**PROBLEM DESCRIPTION**
Only part of the listing is needed, namely the lines from its start through the line with "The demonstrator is", and they should be retyped exactly.

**MATERIAL FOR THE TASK**
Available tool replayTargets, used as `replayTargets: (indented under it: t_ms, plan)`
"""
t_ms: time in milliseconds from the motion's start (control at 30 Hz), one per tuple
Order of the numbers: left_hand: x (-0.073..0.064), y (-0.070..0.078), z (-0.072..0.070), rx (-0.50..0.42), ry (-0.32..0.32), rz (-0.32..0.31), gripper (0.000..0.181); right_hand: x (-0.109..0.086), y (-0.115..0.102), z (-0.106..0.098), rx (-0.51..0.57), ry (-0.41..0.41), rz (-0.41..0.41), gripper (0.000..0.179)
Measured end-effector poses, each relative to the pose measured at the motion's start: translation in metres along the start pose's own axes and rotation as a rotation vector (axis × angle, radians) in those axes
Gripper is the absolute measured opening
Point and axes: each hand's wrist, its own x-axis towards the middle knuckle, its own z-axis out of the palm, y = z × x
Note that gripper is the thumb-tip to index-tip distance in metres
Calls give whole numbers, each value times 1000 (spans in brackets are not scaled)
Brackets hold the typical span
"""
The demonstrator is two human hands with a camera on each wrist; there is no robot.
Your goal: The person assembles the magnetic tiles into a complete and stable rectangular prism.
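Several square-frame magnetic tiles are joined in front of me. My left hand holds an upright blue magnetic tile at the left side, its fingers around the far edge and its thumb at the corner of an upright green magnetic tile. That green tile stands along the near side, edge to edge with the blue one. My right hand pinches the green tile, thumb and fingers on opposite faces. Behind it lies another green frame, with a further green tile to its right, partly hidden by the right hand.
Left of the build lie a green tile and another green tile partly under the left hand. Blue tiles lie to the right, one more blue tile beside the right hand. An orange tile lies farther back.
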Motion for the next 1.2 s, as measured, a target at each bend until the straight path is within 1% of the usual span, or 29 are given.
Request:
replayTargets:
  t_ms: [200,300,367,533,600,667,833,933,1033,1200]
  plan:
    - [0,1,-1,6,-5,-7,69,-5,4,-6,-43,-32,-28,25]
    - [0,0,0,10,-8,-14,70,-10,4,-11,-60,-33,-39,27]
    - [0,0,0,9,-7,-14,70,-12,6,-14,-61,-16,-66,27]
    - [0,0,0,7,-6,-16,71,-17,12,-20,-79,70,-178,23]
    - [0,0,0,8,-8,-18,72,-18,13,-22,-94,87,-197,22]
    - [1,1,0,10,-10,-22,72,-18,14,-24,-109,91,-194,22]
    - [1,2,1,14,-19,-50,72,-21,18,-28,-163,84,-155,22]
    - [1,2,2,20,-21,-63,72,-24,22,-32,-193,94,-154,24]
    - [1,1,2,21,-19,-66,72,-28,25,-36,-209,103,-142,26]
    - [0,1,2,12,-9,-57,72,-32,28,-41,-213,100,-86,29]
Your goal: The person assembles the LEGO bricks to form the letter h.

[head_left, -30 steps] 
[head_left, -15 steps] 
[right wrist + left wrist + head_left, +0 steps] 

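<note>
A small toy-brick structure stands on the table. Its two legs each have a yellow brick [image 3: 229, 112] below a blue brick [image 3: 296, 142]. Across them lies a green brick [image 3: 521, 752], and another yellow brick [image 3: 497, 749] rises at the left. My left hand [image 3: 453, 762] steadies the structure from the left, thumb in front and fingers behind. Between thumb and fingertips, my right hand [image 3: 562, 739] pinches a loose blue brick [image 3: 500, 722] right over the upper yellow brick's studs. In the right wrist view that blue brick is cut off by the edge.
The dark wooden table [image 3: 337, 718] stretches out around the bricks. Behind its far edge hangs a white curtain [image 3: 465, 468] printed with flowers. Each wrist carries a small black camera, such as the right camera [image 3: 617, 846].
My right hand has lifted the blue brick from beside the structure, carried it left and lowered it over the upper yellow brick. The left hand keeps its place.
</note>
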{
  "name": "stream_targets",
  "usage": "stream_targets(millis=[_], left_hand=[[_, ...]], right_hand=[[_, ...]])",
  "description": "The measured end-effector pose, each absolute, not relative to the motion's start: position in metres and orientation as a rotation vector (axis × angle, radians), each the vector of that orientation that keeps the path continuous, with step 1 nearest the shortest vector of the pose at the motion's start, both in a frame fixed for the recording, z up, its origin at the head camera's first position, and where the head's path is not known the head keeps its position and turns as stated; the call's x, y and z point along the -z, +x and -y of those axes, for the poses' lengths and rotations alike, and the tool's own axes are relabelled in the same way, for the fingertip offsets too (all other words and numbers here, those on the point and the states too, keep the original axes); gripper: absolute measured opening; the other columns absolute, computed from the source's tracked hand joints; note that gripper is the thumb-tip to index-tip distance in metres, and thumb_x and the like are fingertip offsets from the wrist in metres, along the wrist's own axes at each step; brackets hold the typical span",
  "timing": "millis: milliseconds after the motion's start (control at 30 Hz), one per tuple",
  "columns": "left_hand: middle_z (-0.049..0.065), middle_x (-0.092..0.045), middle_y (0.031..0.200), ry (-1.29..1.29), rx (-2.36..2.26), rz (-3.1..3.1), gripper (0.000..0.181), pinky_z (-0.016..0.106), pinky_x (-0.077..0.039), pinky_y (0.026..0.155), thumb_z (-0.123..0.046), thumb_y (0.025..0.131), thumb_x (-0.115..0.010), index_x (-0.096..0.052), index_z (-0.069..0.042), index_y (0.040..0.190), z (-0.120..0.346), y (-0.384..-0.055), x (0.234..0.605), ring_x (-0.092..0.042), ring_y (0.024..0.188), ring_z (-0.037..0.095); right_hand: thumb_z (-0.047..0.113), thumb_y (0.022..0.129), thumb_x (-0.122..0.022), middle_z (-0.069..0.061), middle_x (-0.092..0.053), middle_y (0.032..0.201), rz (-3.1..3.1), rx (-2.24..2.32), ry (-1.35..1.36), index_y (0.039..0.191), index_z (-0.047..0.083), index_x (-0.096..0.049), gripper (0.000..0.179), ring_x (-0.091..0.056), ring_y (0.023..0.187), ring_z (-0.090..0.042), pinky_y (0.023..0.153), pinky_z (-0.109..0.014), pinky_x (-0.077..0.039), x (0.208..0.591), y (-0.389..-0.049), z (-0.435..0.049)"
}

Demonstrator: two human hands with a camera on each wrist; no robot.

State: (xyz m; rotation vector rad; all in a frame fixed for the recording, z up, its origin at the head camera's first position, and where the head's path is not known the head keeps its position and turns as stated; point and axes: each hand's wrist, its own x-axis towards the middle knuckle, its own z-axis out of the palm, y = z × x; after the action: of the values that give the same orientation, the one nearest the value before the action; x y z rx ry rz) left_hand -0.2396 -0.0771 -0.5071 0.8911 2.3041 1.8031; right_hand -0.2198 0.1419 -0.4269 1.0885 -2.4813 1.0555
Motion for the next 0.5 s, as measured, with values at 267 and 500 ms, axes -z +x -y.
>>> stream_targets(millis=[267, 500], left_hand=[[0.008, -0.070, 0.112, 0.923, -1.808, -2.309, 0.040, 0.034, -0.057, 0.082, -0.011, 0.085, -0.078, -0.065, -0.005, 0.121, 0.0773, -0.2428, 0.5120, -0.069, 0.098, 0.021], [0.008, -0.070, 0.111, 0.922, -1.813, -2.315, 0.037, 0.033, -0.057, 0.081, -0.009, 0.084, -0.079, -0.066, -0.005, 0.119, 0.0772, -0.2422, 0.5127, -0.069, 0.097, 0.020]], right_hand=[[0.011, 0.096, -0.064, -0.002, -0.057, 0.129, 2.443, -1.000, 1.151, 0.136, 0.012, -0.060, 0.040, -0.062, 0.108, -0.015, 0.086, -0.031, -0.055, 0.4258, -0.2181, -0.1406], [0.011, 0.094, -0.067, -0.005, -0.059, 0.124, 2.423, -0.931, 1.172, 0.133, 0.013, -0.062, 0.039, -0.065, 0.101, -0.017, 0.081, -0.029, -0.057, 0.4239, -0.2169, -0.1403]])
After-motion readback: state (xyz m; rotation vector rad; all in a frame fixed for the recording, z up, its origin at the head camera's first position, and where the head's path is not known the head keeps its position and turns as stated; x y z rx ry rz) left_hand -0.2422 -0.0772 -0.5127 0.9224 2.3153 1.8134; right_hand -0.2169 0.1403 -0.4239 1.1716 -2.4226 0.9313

**EXERCISE RESPONSE**
Available tool replayTargets, used as `replayTargets: (indented under it: t_ms, plan)`
"""
t_ms: time in milliseconds from the motion's start (control at 30 Hz), one per tuple
Order of the numbers: left_hand: x (-0.073..0.064), y (-0.070..0.078), z (-0.072..0.070), rx (-0.50..0.42), ry (-0.32..0.32), rz (-0.32..0.31), gripper (0.000..0.181); right_hand: x (-0.109..0.086), y (-0.115..0.102), z (-0.106..0.098), rx (-0.51..0.57), ry (-0.41..0.41), rz (-0.41..0.41), gripper (0.000..0.179)
Measured end-effector poses, each relative to the pose measured at the motion's start: translation in metres along the start pose's own axes and rotation as a rotation vector (axis × angle, radians) in those axes
Gripper is the absolute measured opening
Point and axes: each hand's wrist, its own x-axis towards the middle knuckle, its own z-axis out of the palm, y = z × x
Note that gripper is the thumb-tip to index-tip distance in metres
Calls give whole numbers, each value times 1000 (spans in brackets are not scaled)
Brackets hold the typical span
"""
The demonstrator is two human hands with a camera on each wrist; there is no robot.

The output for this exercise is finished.